Photo by michelle guimarães
Strikes are loud by design. They are intended to interrupt normal life and force the public and decision-makers to confront grievances that would otherwise be ignored. In Nigeria the recourse to industrial action has long been a predictable feature of labour relations. The 2024 general strike called by the Nigeria Labour Congress (NLC) and Trade Union Congress (TUC), which shut down airports, banks and schools and forced an eventual federal minimum-wage settlement, demonstrated the enduring potency of coordinated labour action. Reporting at the time showed how unions, by mobilising mass participation, could extract concessions the ordinary channels of negotiation had failed to secure. (See coverage of the 2024 strike and its outcome.)
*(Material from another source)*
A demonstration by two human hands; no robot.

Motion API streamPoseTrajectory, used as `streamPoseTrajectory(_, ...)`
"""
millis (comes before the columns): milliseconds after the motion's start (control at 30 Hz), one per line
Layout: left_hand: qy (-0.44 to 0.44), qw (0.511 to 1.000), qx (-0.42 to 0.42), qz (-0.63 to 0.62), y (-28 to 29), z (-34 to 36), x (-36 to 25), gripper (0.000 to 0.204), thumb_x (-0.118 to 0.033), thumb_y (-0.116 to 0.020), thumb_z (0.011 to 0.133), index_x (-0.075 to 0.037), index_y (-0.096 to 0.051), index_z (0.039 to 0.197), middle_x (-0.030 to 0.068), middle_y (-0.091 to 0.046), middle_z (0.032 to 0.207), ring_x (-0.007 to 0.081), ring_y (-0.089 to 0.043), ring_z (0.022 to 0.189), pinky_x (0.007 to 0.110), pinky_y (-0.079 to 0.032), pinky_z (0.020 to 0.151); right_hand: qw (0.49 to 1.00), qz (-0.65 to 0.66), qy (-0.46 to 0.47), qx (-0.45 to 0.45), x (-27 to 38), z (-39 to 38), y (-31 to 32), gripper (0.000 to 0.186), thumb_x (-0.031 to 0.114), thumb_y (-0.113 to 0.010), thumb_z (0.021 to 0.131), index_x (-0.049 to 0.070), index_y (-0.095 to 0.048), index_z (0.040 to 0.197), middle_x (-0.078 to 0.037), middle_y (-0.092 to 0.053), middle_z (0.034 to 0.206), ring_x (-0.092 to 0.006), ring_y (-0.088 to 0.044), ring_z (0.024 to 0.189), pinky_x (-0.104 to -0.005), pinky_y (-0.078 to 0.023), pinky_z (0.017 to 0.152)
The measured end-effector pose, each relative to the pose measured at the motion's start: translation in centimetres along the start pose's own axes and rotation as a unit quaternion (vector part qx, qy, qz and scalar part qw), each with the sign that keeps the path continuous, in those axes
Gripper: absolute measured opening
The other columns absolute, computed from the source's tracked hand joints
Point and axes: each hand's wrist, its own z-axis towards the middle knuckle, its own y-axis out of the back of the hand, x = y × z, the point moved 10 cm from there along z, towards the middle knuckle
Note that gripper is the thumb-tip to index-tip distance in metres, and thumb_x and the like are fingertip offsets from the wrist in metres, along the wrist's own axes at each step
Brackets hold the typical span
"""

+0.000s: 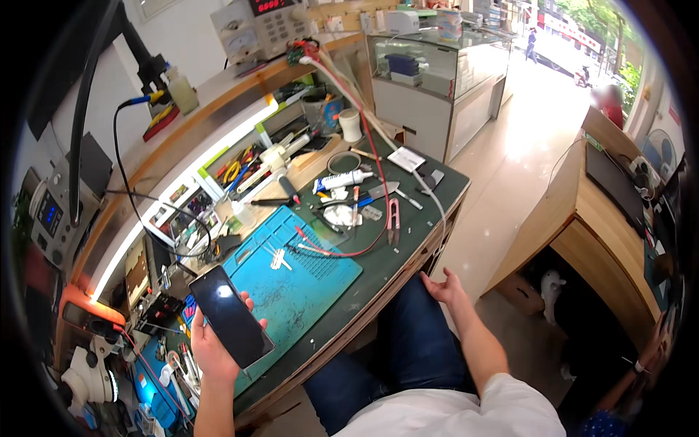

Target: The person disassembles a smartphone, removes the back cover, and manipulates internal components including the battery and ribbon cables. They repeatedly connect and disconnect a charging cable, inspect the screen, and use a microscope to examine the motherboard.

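My left hand (216, 348) is wrapped round a black smartphone (231, 320), whose dark screen faces up and reflects a bright lamp. The phone is held over the left corner of a blue repair mat (313, 288). Dark crumbs and several white swabs (278, 258) lie on that mat. Away from the bench, my right hand (445, 286) hovers by my right knee with its fingers apart and nothing in them. A pair of red-handled tweezers (393, 216) lies on the green bench top (378, 271), the bench item nearest that hand.
A white glue tube (342, 180), a red cable (373, 138) and small tools crowd the bench's far side. At left stand a microscope (91, 375) and an orange-framed meter (80, 309). A wooden desk (542, 226) is on the right; another person's hand (653, 342) shows beside it.
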Motion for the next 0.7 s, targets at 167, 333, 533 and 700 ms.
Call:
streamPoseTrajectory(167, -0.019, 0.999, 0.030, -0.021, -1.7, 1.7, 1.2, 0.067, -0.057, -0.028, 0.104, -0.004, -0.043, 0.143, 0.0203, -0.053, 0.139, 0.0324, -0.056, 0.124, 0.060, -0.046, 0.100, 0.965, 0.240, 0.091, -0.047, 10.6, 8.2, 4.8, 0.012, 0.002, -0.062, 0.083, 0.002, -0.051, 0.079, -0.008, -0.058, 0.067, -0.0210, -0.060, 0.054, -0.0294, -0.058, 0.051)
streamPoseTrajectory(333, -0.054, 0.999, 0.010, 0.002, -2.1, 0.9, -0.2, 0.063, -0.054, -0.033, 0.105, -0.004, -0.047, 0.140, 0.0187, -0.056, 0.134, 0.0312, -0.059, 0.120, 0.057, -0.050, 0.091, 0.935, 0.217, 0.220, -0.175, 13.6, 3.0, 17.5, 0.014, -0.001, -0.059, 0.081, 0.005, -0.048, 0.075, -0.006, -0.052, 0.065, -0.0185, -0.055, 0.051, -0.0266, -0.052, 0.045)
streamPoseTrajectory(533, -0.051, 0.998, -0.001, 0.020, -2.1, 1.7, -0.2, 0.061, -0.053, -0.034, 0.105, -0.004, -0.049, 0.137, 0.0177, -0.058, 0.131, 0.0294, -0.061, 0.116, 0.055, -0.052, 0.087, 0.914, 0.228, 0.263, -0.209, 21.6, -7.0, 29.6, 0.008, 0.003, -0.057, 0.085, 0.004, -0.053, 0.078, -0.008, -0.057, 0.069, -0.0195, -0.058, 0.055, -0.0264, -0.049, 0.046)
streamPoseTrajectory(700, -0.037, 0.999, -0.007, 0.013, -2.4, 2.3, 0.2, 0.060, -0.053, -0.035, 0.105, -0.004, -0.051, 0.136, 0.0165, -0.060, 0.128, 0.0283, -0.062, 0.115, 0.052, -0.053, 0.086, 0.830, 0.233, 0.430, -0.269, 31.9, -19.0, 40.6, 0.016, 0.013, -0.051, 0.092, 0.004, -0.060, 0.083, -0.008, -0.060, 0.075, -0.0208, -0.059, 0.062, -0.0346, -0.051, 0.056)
More recently, the health sector and resident doctors have returned industrial action to the front pages. Nurses staged a warning strike in mid-2025 and suspended it only after government assurances on timelines for implementation, and resident doctors launched a five-day action over training funds and arrears, underscoring the fragility of negotiated settlements in public services. These events are reported by Reuters and The Workplace Magazine—concrete reminders that, where institutional remedies fail, striking remains a powerful lever.
To call strikes outdated is to misread the political economy. Where collective bargaining is weak, where arbitration mechanisms are slow or lack teeth, and where trust between workers and employers is frayed, the strike remains sometimes the only mechanism that produces urgency. That does not mean strikes are desirable; they are costly to families, employers and the national economy. But decrying them as relics without addressing the conditions that make them necessary is empty rhetoric.
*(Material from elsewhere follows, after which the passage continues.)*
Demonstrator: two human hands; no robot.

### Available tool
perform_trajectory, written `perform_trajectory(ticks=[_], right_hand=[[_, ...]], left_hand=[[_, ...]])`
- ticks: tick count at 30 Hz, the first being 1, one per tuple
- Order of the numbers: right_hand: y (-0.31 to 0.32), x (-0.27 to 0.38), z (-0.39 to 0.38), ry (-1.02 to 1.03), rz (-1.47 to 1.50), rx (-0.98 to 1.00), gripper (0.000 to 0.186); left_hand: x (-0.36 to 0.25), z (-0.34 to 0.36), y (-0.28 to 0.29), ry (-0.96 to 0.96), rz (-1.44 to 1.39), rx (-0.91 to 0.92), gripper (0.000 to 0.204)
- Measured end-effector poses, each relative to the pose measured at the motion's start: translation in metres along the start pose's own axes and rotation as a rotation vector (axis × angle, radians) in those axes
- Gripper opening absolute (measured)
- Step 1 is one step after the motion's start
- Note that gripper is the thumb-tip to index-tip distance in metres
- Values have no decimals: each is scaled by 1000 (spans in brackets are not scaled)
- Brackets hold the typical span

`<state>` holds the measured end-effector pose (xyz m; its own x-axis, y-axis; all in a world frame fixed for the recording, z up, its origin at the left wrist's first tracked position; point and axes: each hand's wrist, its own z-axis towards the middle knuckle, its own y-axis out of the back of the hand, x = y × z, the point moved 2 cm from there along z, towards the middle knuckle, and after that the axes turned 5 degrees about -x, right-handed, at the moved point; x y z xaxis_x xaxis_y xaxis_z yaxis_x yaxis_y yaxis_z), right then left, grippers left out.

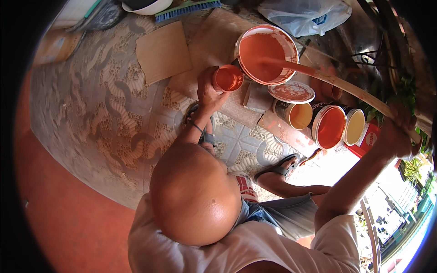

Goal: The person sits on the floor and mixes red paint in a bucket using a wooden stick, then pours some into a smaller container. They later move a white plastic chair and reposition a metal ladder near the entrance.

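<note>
My left hand [208, 91] is wrapped round a small cup [227, 78] coated with red-orange paint, just left of a large white bucket [295, 42]. Red-orange paint [259, 57] fills much of that bucket. A long wooden stick [348, 85] slopes out of it to the right, its lower end in the paint. At the stick's upper end, my right hand [396, 136] is closed round the wood. A paint-smeared round lid [291, 92] lies in front of the bucket. Beside it stand open cans of orange-yellow [300, 116], red-orange [330, 127] and pale yellow [355, 128] paint.
Cardboard pieces [164, 52] cover part of the patterned floor [114, 104]. A blue-bristled brush [189, 10], a white basin [150, 6] and a clear plastic bag [307, 17] lie at the back. Plants [412, 169] border the right. A white-and-red bucket [246, 186] stands near my legs.
</note>
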<state>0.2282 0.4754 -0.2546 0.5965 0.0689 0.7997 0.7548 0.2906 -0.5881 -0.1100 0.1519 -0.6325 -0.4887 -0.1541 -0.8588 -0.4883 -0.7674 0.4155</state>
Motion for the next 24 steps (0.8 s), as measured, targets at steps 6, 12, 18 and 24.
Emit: perform_trajectory(ticks=[6, 12, 18, 24], right_hand=[[24, 72, -3, 107, -21, -15, 12], [-2, 111, -13, -13, 79, 253, 29], [-67, 72, -14, 120, -43, -351, 31], [-134, -9, -39, 194, -256, -139, 35]], left_hand=[[-5, 6, 1, -27, 6, -3, 77], [-10, 11, 4, -39, -26, -6, 73], [-22, 12, 12, -56, -64, -38, 71], [-26, 16, 18, -91, -46, -50, 73]])
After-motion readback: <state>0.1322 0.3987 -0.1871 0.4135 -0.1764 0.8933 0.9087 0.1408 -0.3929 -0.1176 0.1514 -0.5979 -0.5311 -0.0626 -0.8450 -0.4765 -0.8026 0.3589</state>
The landscape of dispute resolution contains alternatives that, when functional, reduce the need for industrial action. Mediation, conciliation, legally enforceable collective bargaining agreements and joint industrial councils are examples. In practice the problem in Nigeria is not the absence of mechanisms but their weakness. Panels and courts intended to arbitrate disputes exist—the Industrial Arbitration Panel and the National Industrial Court, for example—but their effectiveness is uneven. Legal commentaries and arbitration reviews point to delays, enforcement gaps and, at times, political interference that blunt their impact. Strengthening these institutions, providing clear timelines for resolution and ensuring rulings are enforceable would make strikes less frequent.
Equally important is the content and credibility of agreements. During the 2024 negotiations over the national minimum wage, quick fixes and headline figures masked deeper fiscal and policy tensions. Several states moved autonomously to raise wages locally, reflecting the federal floor’s inadequacy and complicating implementation. A national framework that links wage review to transparent fiscal metrics and contains agreed dispute-settlement procedures could reduce the cycles of confrontation. In short, alternative instruments can work—but only if they are backed by institutional capacity, legal clarity and political will.
There is a recurring claim that the presidency can simply “stop” strikes. Legally and practically, that is not true. International labour conventions and domestic law protect the right to strike as part of collective bargaining. Attempts to criminalise strike action would risk international censure and domestic unrest. What political leadership can, and should, do is reduce the frequency and intensity of industrial action by fixing the underlying faults: honouring agreements, ensuring predictable wage reviews, and investing in dispute-resolution capacity.
The president’s role is therefore less about prohibition and more about stewardship. Where leaders have acted proactively—pressing for transparent negotiations, releasing agreed funds on schedule, or committing to triennial reviews—industrial tension has eased. Conversely, where promises have been delayed or partial, unions have returned to the picket lines. The recent pattern of health-sector work stoppages illustrates this: nurses suspended action only after detailed timelines were produced; resident doctors struck when key training funds were not released. Public leadership that converts commitments into verified action changes incentives for both unions and government.
If the political objective is to make strikes unnecessary, the prescription is straightforward though politically demanding. First, institutional reform: empower arbitration panels and courts with faster process rules and enforceable remedies. Second, predictable economics: link wage reviews to transparent indices and guarantee budgetary provisions where federal promises are made. Third, deepen collective bargaining: encourage sectoral agreements that set timelines and dispute-settlement clauses, and support joint industrial councils where labour, employers and government meet routinely rather than episodically. Fourth, invest in preventive labour relations—worker engagement mechanisms, grievance channels and third-party mediation resources that resolve issues before they escalate.
None of these steps is quick or easy, and none guarantees the immediate end of strikes. But together they change the logic: when negotiation is credible, arbitration is swift, and enforcement is reliable, the dramatic disruption of a strike becomes an unattractive means to an end. That is precisely the point unions themselves acknowledge when they call for stronger institutions even as they retain strike action as a backstop.